- **BRIEF**
Exact reproduction is required for the lines below starting at the line with "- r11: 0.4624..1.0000" and ending at the line with "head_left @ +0", both included. No other lines, and no pictures.

- **SOURCE DATA**
────────────────────
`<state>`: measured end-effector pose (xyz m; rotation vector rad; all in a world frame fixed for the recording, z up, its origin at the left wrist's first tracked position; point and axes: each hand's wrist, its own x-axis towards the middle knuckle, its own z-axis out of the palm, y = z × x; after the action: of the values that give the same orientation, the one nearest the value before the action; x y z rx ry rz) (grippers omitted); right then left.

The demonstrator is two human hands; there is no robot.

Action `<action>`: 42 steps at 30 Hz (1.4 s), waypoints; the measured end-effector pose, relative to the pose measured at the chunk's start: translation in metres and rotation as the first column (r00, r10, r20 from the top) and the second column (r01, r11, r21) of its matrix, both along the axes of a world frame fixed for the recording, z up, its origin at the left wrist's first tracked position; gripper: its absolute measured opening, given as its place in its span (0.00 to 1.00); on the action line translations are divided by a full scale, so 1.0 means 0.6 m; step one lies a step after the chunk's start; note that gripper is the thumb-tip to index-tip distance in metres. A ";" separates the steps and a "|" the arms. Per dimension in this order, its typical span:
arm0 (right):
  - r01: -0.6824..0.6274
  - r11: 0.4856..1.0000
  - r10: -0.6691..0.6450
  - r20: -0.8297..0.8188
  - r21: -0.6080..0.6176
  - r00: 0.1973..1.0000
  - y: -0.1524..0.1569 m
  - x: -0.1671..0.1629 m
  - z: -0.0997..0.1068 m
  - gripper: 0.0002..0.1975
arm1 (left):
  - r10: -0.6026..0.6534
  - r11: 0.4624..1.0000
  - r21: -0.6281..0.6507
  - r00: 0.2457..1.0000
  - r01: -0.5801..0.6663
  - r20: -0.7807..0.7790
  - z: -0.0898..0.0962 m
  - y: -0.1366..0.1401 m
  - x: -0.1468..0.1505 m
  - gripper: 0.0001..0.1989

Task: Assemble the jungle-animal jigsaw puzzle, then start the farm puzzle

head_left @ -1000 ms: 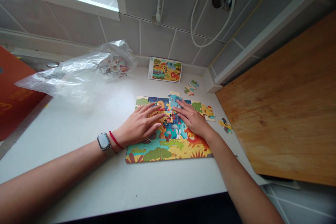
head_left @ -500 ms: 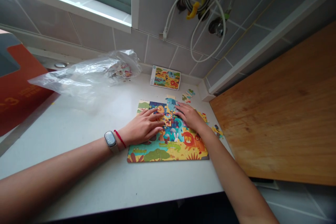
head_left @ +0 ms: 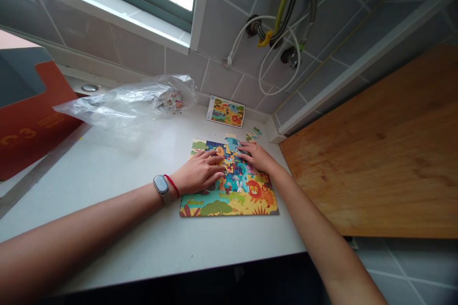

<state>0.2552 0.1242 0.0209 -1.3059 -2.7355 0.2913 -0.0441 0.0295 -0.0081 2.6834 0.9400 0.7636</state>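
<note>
A cardboard jigsaw puzzle (head_left: 229, 207) with bright animals lies on the white counter, much of it joined. My left hand (head_left: 203, 171) rests flat on its left and middle part, fingers spread, covering some pieces. A joined elephant section (head_left: 232, 145) sits at the puzzle's upper edge, a little out of line with it. At that section's right side, my right hand (head_left: 259, 157) touches it with outstretched, parted fingers; its palm hides the pieces below. Loose puzzle pieces (head_left: 255, 132) lie just beyond my right hand.
A picture card (head_left: 226, 111) of the same scene leans near the tiled wall. To the left are a crumpled clear plastic bag (head_left: 136, 97) and an orange box (head_left: 32, 124). A wooden panel (head_left: 375, 152) borders the counter's right. Hoses and a white cable (head_left: 263, 81) hang above.
The head view has shifted slightly, so the whole scene sits differently in the picture. Both hands stay at nearly the same places on the puzzle.
</note>
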 end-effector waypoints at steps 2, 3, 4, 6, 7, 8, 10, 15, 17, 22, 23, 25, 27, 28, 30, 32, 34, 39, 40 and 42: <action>-0.017 1.000 0.017 0.007 0.005 1.000 -0.001 0.002 -0.001 0.18 | -0.003 1.000 -0.002 1.000 0.003 0.012 -0.002 0.000 0.000 0.22; -0.022 1.000 0.022 0.012 0.012 1.000 -0.002 0.001 -0.002 0.18 | -0.006 1.000 -0.003 1.000 0.006 0.022 -0.004 0.001 -0.001 0.22; -0.027 0.999 0.027 0.020 0.021 0.999 -0.003 0.001 -0.003 0.18 | -0.007 1.000 -0.002 0.999 0.007 0.035 -0.005 0.001 -0.001 0.22; -0.039 0.998 0.037 0.042 0.042 0.998 -0.006 -0.001 -0.005 0.18 | -0.005 1.000 0.002 0.998 0.005 0.058 -0.008 0.002 -0.001 0.22; -0.045 0.998 0.042 0.056 0.053 0.998 -0.008 -0.002 -0.005 0.18 | -0.002 1.000 0.006 0.998 0.002 0.063 -0.009 0.002 0.000 0.22; -0.051 0.997 0.047 0.069 0.061 0.996 -0.010 -0.002 -0.005 0.18 | 0.001 1.000 0.010 0.998 -0.002 0.065 -0.010 0.002 0.000 0.21; -0.067 0.995 0.060 0.091 0.073 0.994 -0.013 -0.001 -0.003 0.19 | 0.005 1.000 0.015 0.998 -0.006 0.066 -0.010 0.002 0.000 0.21; -0.095 0.990 0.082 0.115 0.107 0.990 -0.026 0.007 -0.005 0.19 | 0.004 1.000 0.011 0.999 -0.005 0.043 -0.009 0.002 0.000 0.22; -0.093 0.987 0.079 0.110 0.128 0.991 -0.032 0.009 -0.007 0.19 | 0.005 1.000 0.003 0.998 -0.005 0.063 -0.009 0.002 0.001 0.22; -0.073 0.993 0.066 0.086 0.089 0.994 -0.043 0.007 -0.004 0.20 | -0.002 1.000 -0.017 0.995 0.003 0.098 -0.012 0.003 0.001 0.22; -0.064 0.995 0.059 0.072 0.071 0.996 -0.043 0.006 -0.003 0.20 | -0.004 1.000 -0.018 0.995 0.006 0.099 -0.012 0.003 0.001 0.22; -0.042 0.998 0.040 0.046 0.044 0.998 -0.042 0.006 0.000 0.22 | -0.008 1.000 -0.017 0.995 0.010 0.099 -0.012 0.004 0.001 0.21; -0.016 0.999 0.015 0.031 0.031 0.999 -0.040 0.004 0.002 0.24 | -0.008 1.000 -0.016 0.995 0.010 0.097 -0.011 0.004 0.000 0.21; -0.004 1.000 0.004 0.024 0.027 1.000 -0.038 0.003 0.004 0.25 | -0.008 1.000 -0.015 0.996 0.010 0.094 -0.011 0.004 0.000 0.21; 0.004 1.000 -0.004 0.009 0.020 1.000 -0.032 -0.003 0.007 0.26 | -0.005 1.000 -0.010 0.996 0.006 0.088 -0.010 0.003 0.000 0.21; -0.011 1.000 0.011 -0.003 0.008 1.000 -0.024 -0.011 0.010 0.28 | -0.004 1.000 -0.006 0.996 0.005 0.085 -0.009 0.003 0.001 0.21; -0.038 0.999 0.038 -0.002 0.000 0.999 -0.015 -0.020 0.014 0.25 | -0.004 1.000 -0.008 0.997 0.005 0.082 -0.008 0.003 0.001 0.22; -0.099 0.994 0.097 0.055 0.038 0.994 -0.004 -0.030 0.018 0.15 | 0.000 1.000 0.007 0.999 -0.001 0.036 -0.004 0.002 0.001 0.22; -0.106 0.993 0.102 0.064 0.055 0.993 -0.005 -0.029 0.019 0.15 | 0.004 1.000 0.012 1.000 -0.004 0.031 -0.003 0.002 0.001 0.22; -0.115 0.989 0.110 0.063 0.089 0.992 -0.008 -0.024 0.022 0.15 | 0.010 1.000 0.017 0.999 -0.010 0.032 -0.004 0.002 0.001 0.21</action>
<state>0.2407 0.1193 0.0339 -1.1572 -2.8392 0.1349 -0.0437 0.0309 -0.0103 2.6748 0.9443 0.8185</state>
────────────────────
- **TASK RESULT**
  - r11: 0.4624..1.0000
  - r21: -0.6281..0.6507
  - r00: 0.2457..1.0000
  - r01: -0.5801..0.6663
  - r20: -0.7807..0.7790
  - z: -0.0898..0.0962 m
  - y: -0.1366..0.1401 m
  - x: -0.1468..0.1505 m
  - gripper: 0.0001..0.1989

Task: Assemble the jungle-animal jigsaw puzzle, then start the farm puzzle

head_left @ -1000 ms: 
head_left @ -500 ms: 
head_left @ +0 ms: 

Here is where the answer stops.